=== TASK ===
The complete data, repeated exactly, should form your response.

=== SOURCE DATA ===

################

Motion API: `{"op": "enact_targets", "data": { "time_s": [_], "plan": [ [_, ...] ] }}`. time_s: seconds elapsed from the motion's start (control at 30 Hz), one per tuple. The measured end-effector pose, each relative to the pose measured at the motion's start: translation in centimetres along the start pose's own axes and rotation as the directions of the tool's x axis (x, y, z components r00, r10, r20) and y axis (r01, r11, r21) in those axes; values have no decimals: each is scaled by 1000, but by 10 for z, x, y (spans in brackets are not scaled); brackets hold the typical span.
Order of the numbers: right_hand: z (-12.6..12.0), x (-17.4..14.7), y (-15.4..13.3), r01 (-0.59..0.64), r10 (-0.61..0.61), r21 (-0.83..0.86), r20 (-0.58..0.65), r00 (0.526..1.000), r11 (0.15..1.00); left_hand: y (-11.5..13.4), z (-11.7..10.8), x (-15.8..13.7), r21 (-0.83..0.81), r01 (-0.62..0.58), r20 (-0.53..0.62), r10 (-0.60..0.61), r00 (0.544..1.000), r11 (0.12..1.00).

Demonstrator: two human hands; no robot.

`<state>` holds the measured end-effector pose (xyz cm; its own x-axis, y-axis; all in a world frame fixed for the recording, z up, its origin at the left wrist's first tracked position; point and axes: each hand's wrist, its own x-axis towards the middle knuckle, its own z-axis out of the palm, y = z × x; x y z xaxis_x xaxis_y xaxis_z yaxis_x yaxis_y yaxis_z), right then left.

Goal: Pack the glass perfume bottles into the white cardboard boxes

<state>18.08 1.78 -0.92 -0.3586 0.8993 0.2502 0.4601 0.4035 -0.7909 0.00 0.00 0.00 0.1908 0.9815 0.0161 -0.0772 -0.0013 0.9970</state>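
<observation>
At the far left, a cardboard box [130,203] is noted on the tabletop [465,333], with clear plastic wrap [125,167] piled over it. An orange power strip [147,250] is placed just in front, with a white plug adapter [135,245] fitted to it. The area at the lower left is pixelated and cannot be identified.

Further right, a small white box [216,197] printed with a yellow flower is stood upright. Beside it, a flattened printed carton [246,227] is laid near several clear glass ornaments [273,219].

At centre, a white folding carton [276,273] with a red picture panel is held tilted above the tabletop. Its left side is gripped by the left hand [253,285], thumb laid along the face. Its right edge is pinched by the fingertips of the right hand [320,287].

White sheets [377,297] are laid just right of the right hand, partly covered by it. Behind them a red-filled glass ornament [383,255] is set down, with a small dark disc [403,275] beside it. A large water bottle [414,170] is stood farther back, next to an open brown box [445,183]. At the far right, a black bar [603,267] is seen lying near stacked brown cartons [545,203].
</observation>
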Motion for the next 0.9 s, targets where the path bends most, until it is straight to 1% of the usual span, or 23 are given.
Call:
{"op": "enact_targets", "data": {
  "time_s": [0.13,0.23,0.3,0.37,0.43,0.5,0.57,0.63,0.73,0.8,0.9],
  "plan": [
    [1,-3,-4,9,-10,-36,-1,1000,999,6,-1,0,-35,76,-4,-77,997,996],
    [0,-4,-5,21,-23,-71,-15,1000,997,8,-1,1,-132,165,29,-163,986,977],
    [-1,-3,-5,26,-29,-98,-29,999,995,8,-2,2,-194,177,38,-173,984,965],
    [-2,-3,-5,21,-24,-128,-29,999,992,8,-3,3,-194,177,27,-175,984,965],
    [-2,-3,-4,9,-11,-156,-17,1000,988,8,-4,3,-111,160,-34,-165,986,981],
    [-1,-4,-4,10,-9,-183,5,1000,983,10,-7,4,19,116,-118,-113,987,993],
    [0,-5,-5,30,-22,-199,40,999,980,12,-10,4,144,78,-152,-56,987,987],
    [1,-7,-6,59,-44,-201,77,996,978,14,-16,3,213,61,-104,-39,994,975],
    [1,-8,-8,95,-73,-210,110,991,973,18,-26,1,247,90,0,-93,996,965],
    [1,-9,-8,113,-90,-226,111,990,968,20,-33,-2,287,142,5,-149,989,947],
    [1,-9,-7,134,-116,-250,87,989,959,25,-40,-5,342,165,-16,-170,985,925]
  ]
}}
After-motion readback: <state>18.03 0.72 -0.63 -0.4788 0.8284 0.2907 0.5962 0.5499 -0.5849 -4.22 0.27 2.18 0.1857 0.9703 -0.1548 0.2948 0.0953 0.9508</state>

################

=== EXERCISE RESULT ===
Motion API: `{"op": "enact_targets", "data": { "time_s": [_], "plan": [ [_, ...] ] }}`. time_s: seconds elapsed from the motion's start (control at 30 Hz), one per tuple. The measured end-effector pose, each relative to the pose measured at the motion's start: translation in centimetres along the start pose's own axes and rotation as the directions of the tool's x axis (x, y, z components r00, r10, r20) and y axis (r01, r11, r21) in those axes; values have no decimals: each is scaled by 1000, but by 10 for z, x, y (spans in brackets are not scaled); brackets hold the typical span.
Order of the numbers: right_hand: z (-12.6..12.0), x (-17.4..14.7), y (-15.4..13.3), r01 (-0.59..0.64), r10 (-0.61..0.61), r21 (-0.83..0.86), r20 (-0.58..0.65), r00 (0.526..1.000), r11 (0.15..1.00); left_hand: y (-11.5..13.4), z (-11.7..10.8), x (-15.8..13.7), r21 (-0.83..0.81), r01 (-0.62..0.58), r20 (-0.53..0.62), r10 (-0.60..0.61), r00 (0.544..1.000), r11 (0.12..1.00).

Demonstrator: two human hands; no robot.

`<state>` holds the measured end-effector pose (xyz cm; its own x-axis, y-axis; all in a world frame fixed for the recording, z up, its origin at the left wrist's first tracked position; point and axes: each hand's wrist, its own x-axis towards the middle knuckle, its own z-axis out of the palm, y = z × x; x y z xaxis_x xaxis_y xaxis_z yaxis_x yaxis_y yaxis_z), right then left.

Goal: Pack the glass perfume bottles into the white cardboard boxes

<state>18.08 1.78 -0.92 -0.3586 0.8993 0.2502 0.4601 0.4035 -0.7909 0.00 0.00 0.00 0.1908 0.9815 0.0161 -0.0772 -0.0013 0.9970</state>
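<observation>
At the far left, a cardboard box [130,203] is noted on the tabletop [465,333], with clear plastic wrap [125,167] piled over it. An orange power strip [147,250] is placed just in front, with a white plug adapter [135,245] fitted to it. The area at the lower left is pixelated and cannot be identified.

Further right, a small white box [216,197] printed with a yellow flower is stood upright. Beside it, a flattened printed carton [246,227] is laid near several clear glass ornaments [273,219].

At centre, a white folding carton [276,273] with a red picture panel is held tilted above the tabletop. Its left side is gripped by the left hand [253,285], thumb laid along the face. Its right edge is pinched by the fingertips of the right hand [320,287].

White sheets [377,297] are laid just right of the right hand, partly covered by it. Behind them a red-filled glass ornament [383,255] is set down, with a small dark disc [403,275] beside it. A large water bottle [414,170] is stood farther back, next to an open brown box [445,183]. At the far right, a black bar [603,267] is seen lying near stacked brown cartons [545,203].
</observation>
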Motion for the next 0.9 s, targets where the path bends most, until it is straight to 1% of the usual span, or 23 are given.
Call:
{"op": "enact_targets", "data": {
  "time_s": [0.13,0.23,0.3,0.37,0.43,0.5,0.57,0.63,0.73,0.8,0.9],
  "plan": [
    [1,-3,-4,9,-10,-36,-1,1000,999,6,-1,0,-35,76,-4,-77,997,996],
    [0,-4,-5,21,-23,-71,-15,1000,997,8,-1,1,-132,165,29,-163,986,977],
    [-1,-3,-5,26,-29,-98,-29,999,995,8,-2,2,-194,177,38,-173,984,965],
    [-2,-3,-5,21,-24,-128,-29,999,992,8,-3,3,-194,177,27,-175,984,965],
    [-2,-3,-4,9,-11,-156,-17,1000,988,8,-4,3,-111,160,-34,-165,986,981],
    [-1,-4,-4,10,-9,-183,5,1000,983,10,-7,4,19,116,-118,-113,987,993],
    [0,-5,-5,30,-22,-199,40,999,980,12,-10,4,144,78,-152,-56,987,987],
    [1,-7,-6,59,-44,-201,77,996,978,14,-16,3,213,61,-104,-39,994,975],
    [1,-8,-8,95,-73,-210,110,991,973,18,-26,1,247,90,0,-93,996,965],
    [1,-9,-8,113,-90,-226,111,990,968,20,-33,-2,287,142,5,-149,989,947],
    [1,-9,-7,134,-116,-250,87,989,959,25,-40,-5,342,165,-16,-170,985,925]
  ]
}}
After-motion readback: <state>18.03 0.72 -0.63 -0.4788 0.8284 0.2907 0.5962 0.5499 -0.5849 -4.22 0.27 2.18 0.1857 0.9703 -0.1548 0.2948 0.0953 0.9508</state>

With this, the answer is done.